MlopsDebug / FixBeginner · 4 min read

How to Fix Class Imbalance Problem in Python with sklearn

To fix class imbalance in Python, use sklearn techniques like SMOTE for oversampling the minority class or set class_weight='balanced' in classifiers to give more importance to minority classes. These methods help models learn better from imbalanced data and improve prediction accuracy.

🔍

Why This Happens

Class imbalance happens when one class has many more examples than another in your dataset. This causes models to ignore the smaller class and predict mostly the majority class, leading to poor results on the minority class.

Here is an example where a model is trained on imbalanced data without any fix:

python

from sklearn.datasets import make_classification
from sklearn.linear_model import LogisticRegression
from sklearn.model_selection import train_test_split
from sklearn.metrics import classification_report

# Create imbalanced dataset
X, y = make_classification(n_classes=2, class_sep=2,
                           weights=[0.9, 0.1], n_informative=3,
                           n_redundant=1, flip_y=0, n_features=5,
                           n_clusters_per_class=1, n_samples=1000, random_state=42)

X_train, X_test, y_train, y_test = train_test_split(X, y, test_size=0.3, random_state=42)

model = LogisticRegression()
model.fit(X_train, y_train)
preds = model.predict(X_test)
print(classification_report(y_test, preds))

Output

precision recall f1-score support 0 0.95 0.99 0.97 269 1 0.70 0.34 0.45 31 accuracy 0.94 300 macro avg 0.82 0.66 0.71 300 weighted avg 0.93 0.94 0.93 300

🔧

The Fix

To fix class imbalance, you can use oversampling like SMOTE to create synthetic minority samples or set class_weight='balanced' in your model to give more importance to the minority class. This helps the model learn better and improve minority class predictions.

python

from imblearn.over_sampling import SMOTE
from sklearn.linear_model import LogisticRegression
from sklearn.model_selection import train_test_split
from sklearn.metrics import classification_report
from sklearn.datasets import make_classification

# Create imbalanced dataset
X, y = make_classification(n_classes=2, class_sep=2,
                           weights=[0.9, 0.1], n_informative=3,
                           n_redundant=1, flip_y=0, n_features=5,
                           n_clusters_per_class=1, n_samples=1000, random_state=42)

X_train, X_test, y_train, y_test = train_test_split(X, y, test_size=0.3, random_state=42)

# Apply SMOTE oversampling
smote = SMOTE(random_state=42)
X_train_res, y_train_res = smote.fit_resample(X_train, y_train)

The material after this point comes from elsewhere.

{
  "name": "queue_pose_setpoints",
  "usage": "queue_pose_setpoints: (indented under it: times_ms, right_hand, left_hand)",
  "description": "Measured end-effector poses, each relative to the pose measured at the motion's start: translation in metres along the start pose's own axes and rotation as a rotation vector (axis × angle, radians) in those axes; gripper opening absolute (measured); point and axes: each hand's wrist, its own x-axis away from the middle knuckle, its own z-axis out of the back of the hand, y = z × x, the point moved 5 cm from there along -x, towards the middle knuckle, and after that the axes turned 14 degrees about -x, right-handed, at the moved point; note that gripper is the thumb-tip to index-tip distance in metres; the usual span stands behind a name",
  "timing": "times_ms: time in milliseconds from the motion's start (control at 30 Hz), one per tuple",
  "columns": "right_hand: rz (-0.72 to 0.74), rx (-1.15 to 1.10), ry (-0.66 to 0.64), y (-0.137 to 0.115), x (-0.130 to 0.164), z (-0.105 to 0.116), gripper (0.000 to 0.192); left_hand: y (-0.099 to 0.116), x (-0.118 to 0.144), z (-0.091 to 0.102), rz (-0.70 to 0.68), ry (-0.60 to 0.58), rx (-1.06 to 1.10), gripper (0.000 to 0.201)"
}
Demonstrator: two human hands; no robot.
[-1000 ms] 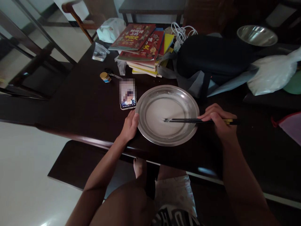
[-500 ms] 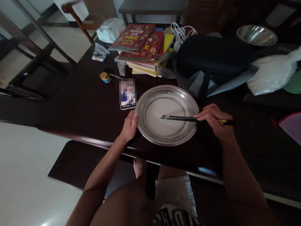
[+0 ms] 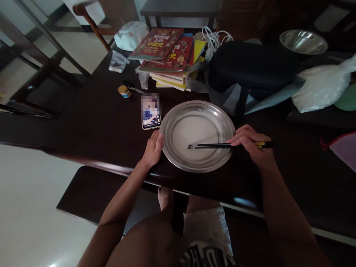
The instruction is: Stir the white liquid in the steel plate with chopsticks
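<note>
Phone (image 3: 151, 111) left of pan (image 3: 178, 163) blurred; right hand (image 3: 251, 146) closed on chopsticks (image 3: 211, 145), left hand (image 3: 152, 150) gripping rim.

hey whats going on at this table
A person sits at a dark table with a wide metal dish of whitish liquid before them. The left hand grips the dish's near-left rim, while the right hand holds a pair of dark chopsticks with the tips in the liquid. A phone lies just left of the dish, and a stack of books and a black bag lie beyond it.
</note>
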Motion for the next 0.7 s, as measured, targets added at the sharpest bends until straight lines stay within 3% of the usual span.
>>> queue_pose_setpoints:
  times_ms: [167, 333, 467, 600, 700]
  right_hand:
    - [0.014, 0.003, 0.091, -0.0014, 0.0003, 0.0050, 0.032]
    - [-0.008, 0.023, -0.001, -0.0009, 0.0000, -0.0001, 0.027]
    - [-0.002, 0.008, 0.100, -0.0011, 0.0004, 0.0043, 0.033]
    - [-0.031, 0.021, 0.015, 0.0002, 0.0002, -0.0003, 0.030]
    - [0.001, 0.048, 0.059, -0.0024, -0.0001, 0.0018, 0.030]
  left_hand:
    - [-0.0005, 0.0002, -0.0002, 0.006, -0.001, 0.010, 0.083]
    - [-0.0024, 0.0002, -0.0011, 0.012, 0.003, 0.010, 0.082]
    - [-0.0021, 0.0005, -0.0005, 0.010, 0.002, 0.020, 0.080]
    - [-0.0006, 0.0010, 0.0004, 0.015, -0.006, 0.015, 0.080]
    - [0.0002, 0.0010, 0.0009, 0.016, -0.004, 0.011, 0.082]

model = LogisticRegression(class_weight='balanced')
model.fit(X_train_res, y_train_res)
preds = model.predict(X_test)
print(classification_report(y_test, preds))

Output

precision recall f1-score support 0 0.95 0.97 0.96 269 1 0.62 0.52 0.57 31 accuracy 0.92 300 macro avg 0.79 0.74 0.76 300 weighted avg 0.92 0.92 0.92 300

🛡️

Prevention

To avoid class imbalance problems, always check your dataset's class distribution before training. Use techniques like oversampling, undersampling, or class weights early in your workflow. Also, consider collecting more data for minority classes if possible.

Best practices include:

Use collections.Counter or np.bincount to check class counts.
Apply resampling methods like SMOTE or RandomUnderSampler.
Set class_weight='balanced' in sklearn classifiers.
Evaluate models with metrics sensitive to imbalance like recall, precision, and F1-score.

⚠️

Related Errors

Common related issues include:

Overfitting to majority class: Model predicts only the majority class, ignoring minority.
Misleading accuracy: High accuracy but poor minority class detection.
Data leakage during resampling: Oversampling before splitting data causes over-optimistic results.

Fixes involve using balanced metrics, proper train-test splitting before resampling, and applying class weights or resampling carefully.

✅

Key Takeaways

Check class distribution early to detect imbalance.

Use SMOTE or class_weight='balanced' to fix imbalance.

Evaluate models with recall, precision, and F1-score, not just accuracy.

Always split data before applying resampling to avoid data leakage.

Collect more minority class data if possible for best results.